_TO DO_. Restate each entry word for word, leaving nothing out.

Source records
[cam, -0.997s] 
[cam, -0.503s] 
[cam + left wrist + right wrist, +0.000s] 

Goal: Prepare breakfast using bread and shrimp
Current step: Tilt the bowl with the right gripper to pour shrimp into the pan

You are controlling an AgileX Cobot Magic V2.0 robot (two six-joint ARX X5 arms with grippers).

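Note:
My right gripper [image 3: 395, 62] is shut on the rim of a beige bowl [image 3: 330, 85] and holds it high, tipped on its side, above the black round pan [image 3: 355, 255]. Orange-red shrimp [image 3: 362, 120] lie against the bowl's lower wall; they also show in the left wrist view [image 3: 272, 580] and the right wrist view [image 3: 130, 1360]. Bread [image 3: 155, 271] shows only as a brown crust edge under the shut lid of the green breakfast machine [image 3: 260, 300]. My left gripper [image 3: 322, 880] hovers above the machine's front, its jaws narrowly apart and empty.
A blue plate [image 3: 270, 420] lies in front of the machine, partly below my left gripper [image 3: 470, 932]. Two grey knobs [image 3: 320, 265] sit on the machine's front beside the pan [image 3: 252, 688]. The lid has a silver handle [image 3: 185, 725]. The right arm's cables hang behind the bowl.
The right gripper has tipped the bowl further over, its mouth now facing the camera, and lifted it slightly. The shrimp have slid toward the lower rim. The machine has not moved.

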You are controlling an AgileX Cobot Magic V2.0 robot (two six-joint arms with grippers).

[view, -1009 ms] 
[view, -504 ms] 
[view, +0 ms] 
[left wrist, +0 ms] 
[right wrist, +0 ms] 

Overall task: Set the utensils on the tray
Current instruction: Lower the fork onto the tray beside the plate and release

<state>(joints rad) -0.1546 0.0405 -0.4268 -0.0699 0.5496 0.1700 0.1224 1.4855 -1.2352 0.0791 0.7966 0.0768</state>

_COMPLETED TASK_.
[cam, -0.997s] 
[cam, -0.503s] 
[cam + left wrist + right wrist, +0.000s] 

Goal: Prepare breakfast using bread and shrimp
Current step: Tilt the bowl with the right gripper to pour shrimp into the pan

You are controlling an AgileX Cobot Magic V2.0 robot (two six-joint ARX X5 arms with grippers).

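Note:
My right gripper [image 3: 395, 62] is shut on the rim of a beige bowl [image 3: 330, 85] and holds it high, tipped on its side, above the black round pan [image 3: 355, 255]. Orange-red shrimp [image 3: 362, 120] lie against the bowl's lower wall; they also show in the left wrist view [image 3: 272, 580] and the right wrist view [image 3: 130, 1360]. Bread [image 3: 155, 271] shows only as a brown crust edge under the shut lid of the green breakfast machine [image 3: 260, 300]. My left gripper [image 3: 322, 880] hovers above the machine's front, its jaws narrowly apart and empty.
A blue plate [image 3: 270, 420] lies in front of the machine, partly below my left gripper [image 3: 470, 932]. Two grey knobs [image 3: 320, 265] sit on the machine's front beside the pan [image 3: 252, 688]. The lid has a silver handle [image 3: 185, 725]. The right arm's cables hang behind the bowl.
The right gripper has tipped the bowl further over, its mouth now facing the camera, and lifted it slightly. The shrimp have slid toward the lower rim. The machine has not moved.
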
You are controlling an AgileX Cobot Magic V2.0 robot (two six-joint arms with grippers).

[view, -1009 ms] 
[view, -504 ms] 
[view, +0 ms] 
[left wrist, +0 ms] 
[right wrist, +0 ms] 

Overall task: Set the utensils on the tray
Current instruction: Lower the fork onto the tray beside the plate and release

<state>(joints rad) -0.1546 0.0405 -0.4268 -0.0699 0.5496 0.1700 0.1224 1.4855 -1.2352 0.0791 0.7966 0.0768</state>

This exercise has now been completed.